Analog computation addon
==========================

The analog computation addon is for creating analog schedules that can be run on the quantum
hardware or simulator.

Schedule from ParityOSOutputs
-----------------------------------

The analog schedule for the Party compiled problem can be represented as follows
[Lechner15]_:

.. math:: H(t) = A(t) H_d + B(t) H_p + C(t) H_c

where :math:`H_d` is the driver Hamiltonian (e.g. :math:`\sum_{i=1}^n{-X}`, where :math:`n` is the
number of qubits), :math:`H_p` is the problem Hamiltonian, :math:`H_c` is the
constraint Hamiltonian, :math:`A(t)`, :math:`B(t)` and :math:`C(t)` are time dependent functions
that define the analog schedule. As an example one can define the time dependent parameters in the
following way:

.. math:: A(t) = 1 - t
.. math:: B(t) = t
.. math:: C(t) = t

where :math:`t \in [0,1]` is the time parameter.

Here's how to create the above-defined schedule from ``ParityOSOutput`` using the analog computation
addon (assuming ``parityos_output`` is given – see Quickstart section). ::

    import sympy

    from parityos_addons.analog_computation import ParitySchedule

    t = sympy.Symbol("t")
    duration = 1.0
    problem_expr = t
    constraint_expr = t
    driver_expr = duration - t

    parity_schedule = ParitySchedule(
        output=parityos_output,
        interactions_coefficient=problem_expr,
        constraints_coefficient=constraint_expr,
        driver_coefficient=driver_expr,
        time_parameter=t,
        duration=duration,
    )

The ``ParitySchedule`` is using the default driver Hamiltonian :math:`H_d = \sum_{i=0}^n{-X}`. One
can access ``interactions_schedule``, ``constraints_schedule`` and ``driver_schedule`` properties
from a ``ParitySchedule``, which are going to give the corresponding ``ScheduleTerm`` instances.

Custom Schedules
-----------------------

For constructing a more generic schedule (not necessarily related to LHZ arcitecture) one can
use ``Schedule`` class. For that one should define the corresponding ``Observable`` and time
dependent expression pairs to define ``ScheduleTerm``\s, which are going to be summed up in the
``Schedule`` class.

For example let's define a ``Schedule`` that consists of two ``ScheduleTerm``\s. One will be the
driver ``ScheduleTerm``\: ::

    from parityos import Qubit
    from parityos.base.gates import X
    from parityos_addons.analog_computation import Observable, PauliOp, ScheduleTerm

    qubit_count = 3
    qubits = [Qubit(index) for index in range(qubit_count)]

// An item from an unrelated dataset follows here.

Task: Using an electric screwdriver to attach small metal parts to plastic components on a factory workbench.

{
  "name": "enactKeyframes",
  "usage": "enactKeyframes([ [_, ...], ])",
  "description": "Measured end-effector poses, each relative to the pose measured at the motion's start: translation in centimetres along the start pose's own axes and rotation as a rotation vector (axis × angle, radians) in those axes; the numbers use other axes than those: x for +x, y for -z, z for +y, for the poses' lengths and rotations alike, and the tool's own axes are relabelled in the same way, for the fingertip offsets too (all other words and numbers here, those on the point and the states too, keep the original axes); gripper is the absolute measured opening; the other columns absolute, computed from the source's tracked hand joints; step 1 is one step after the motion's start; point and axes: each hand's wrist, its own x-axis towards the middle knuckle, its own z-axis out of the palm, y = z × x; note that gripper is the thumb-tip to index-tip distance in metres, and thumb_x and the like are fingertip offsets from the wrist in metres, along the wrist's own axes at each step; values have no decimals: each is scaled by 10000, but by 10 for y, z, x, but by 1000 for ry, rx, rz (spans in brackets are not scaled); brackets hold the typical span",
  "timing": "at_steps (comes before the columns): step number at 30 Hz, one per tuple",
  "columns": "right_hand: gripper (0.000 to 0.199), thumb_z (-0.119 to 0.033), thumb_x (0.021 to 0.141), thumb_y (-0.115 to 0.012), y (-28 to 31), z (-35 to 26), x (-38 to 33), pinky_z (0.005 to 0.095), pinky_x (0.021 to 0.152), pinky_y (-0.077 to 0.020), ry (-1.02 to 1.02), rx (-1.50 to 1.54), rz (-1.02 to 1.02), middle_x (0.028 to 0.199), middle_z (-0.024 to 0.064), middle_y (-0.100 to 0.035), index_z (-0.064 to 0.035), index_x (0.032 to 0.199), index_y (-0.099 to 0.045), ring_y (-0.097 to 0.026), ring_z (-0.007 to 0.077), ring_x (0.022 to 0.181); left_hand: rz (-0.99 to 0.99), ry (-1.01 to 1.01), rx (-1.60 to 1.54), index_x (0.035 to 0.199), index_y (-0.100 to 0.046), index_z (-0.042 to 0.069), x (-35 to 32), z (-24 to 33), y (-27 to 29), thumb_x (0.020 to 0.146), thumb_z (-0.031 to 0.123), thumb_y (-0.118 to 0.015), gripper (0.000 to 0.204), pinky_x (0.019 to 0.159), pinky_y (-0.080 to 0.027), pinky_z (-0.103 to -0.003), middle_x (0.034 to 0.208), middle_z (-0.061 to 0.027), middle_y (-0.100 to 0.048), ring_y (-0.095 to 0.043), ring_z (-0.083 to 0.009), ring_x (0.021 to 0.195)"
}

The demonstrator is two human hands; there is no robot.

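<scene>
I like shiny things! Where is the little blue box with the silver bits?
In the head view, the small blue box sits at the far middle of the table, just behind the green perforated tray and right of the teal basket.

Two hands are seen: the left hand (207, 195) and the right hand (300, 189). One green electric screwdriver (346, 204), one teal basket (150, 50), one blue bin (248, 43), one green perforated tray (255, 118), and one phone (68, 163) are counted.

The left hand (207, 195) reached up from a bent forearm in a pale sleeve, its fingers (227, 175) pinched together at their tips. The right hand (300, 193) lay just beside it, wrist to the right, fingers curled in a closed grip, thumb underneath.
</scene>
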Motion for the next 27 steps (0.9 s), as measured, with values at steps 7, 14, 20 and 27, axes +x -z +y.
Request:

    driver_interactions = [
        PauliOp([X(qubits[0])]),
        PauliOp([X(qubits[1])]),
        PauliOp([X(qubits[2])]),
        ]
    driver_coefficient = [-1] * len(driver_interactions)
    driver_observable = Observable(driver_interactions, driver_coefficient)

    t = sympy.Symbol('t')
    driver_expression = 1 - t
    driver_schedule_term = ScheduleTerm(driver_observable, driver_expression)

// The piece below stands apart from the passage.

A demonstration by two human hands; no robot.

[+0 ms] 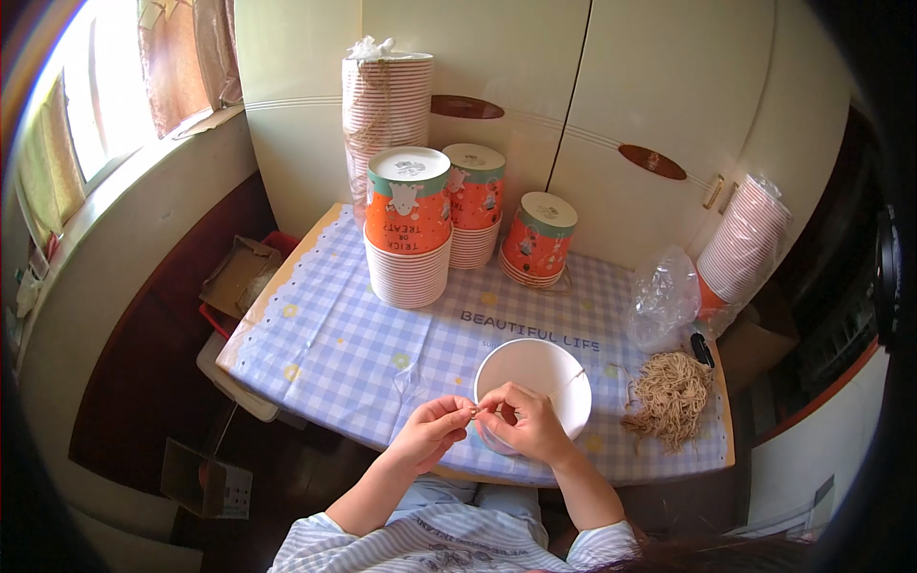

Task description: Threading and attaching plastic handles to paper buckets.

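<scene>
A white paper bucket [549, 358] stands at the table's near side with its open mouth up. My left hand [432, 432] is at the left of its rim, thumb and fingers pinched together. My right hand [523, 420] reaches over the near side of the rim, its fingertips meeting those of the left. Both hands pinch a thin tan cord [475, 413], of which only a short bit shows between the fingers. A cord end also shows at the bucket's right rim. To the right lies a loose heap of tan cords [671, 396].
Upside-down stacks of orange and green printed paper buckets [409, 272] stand at the back, beside a tall wrapped stack [387, 105]. Right of them are a clear plastic bag [664, 301], another wrapped stack [745, 239] and a black object [702, 350]. A checked tablecloth [353, 353] covers the table.
</scene>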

And the other one will be the problem ``ScheduleTerm``\: ::

    from parityos.base.gates import Z

    problem_interactions = [
        PauliOp([Z(qubits[0]), Z(qubits[1])]),
        PauliOp([Z(qubits[0]), Z(qubits[2])]),
        PauliOp([Z(qubits[1]), Z(qubits[2])]),
        ]
    problem_coefficient = [1] * len(problem_interactions)
    problem_observable = Observable(problem_interactions, problem_coefficient)

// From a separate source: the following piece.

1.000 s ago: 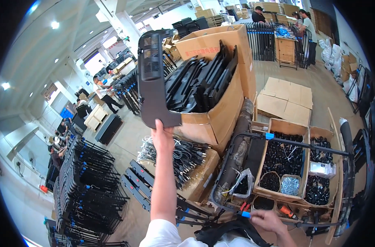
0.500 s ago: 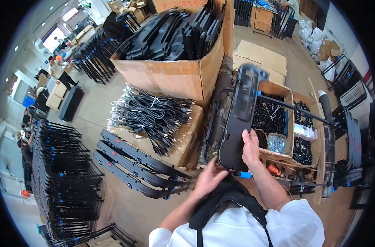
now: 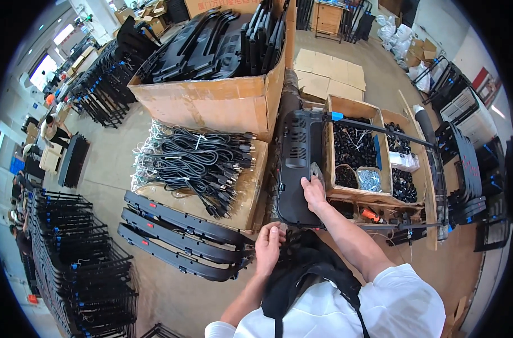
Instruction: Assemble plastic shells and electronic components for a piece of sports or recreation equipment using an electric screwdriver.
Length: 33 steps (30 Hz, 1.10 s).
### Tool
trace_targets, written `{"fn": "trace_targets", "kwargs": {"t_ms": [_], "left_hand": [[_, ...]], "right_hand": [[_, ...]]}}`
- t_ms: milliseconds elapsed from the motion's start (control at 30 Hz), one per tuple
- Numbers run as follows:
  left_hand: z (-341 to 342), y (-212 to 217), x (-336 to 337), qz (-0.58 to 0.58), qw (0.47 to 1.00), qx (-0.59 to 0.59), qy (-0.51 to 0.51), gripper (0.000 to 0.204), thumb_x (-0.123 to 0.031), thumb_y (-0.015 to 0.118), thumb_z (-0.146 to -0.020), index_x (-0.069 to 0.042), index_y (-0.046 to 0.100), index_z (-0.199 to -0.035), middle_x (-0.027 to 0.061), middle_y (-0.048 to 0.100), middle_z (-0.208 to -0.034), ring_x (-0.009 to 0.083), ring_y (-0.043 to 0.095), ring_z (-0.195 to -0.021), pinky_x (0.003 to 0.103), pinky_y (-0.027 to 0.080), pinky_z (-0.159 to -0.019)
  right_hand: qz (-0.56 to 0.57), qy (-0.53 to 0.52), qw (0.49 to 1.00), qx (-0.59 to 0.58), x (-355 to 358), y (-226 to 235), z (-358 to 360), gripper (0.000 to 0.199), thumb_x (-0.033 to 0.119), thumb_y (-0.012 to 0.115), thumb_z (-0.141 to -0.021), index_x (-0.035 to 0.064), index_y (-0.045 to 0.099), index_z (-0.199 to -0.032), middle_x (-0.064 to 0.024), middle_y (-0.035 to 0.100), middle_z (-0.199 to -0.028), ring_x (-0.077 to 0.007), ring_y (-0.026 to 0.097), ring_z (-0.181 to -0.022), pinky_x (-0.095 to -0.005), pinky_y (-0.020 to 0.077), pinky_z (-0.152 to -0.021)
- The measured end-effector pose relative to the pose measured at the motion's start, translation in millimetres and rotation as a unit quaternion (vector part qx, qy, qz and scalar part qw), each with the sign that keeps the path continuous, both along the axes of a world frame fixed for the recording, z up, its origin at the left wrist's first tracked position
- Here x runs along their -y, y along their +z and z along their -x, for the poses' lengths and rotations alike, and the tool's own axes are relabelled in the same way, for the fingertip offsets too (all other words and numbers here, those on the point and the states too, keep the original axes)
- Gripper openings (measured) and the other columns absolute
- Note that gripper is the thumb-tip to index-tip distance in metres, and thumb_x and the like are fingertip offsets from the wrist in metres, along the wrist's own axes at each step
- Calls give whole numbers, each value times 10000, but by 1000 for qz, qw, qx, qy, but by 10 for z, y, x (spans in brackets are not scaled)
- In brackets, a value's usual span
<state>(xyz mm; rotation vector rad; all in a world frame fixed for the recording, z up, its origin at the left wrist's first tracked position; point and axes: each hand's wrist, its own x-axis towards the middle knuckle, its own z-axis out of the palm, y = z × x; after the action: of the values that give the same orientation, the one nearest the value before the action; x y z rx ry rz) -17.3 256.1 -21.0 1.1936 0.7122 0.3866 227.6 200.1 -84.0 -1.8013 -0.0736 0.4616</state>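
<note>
Cables (image 3: 194, 153) lie on a box (image 3: 246, 194), behind it a carton (image 3: 211, 107) of panels (image 3: 214, 53). Right of the cables lies a cover (image 3: 293, 194); farther right, a tray (image 3: 374, 197) holds what seem to be screws (image 3: 370, 180).

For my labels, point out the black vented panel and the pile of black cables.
Black vented panel (image 3: 291, 188): head view, on its plain lower face.
Pile of black cables (image 3: 192, 156): head view, its middle.
</note>
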Motion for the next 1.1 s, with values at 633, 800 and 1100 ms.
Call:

    problem_expression = t
    problem_schedule_term = ScheduleTerm(problem_observable, problem_expression)

Then one just need to combine these two ``ScheduleTerm``\s into a single ``Schedule`` instance: ::

    from parityos_addons.analog_computation import Schedule

    custom_schedule = Schedule([problem_schedule_term, driver_schedule_term], t)

The ``Schedule`` class is more generic than ``ParitySchedule`` class and one can obtain the
corresponding ``Schedule`` for the given ``ParitySchedule`` in the following way: ::

    schedule = parity_schedule.schedule

References
--------------------------------

.. [Lechner15] Lechner, Wolfgang, Philipp Hauke, and Peter Zoller. "A quantum annealing architecture with all-to-all connectivity from local interactions." Science advances 1.9 (2015): e1500838.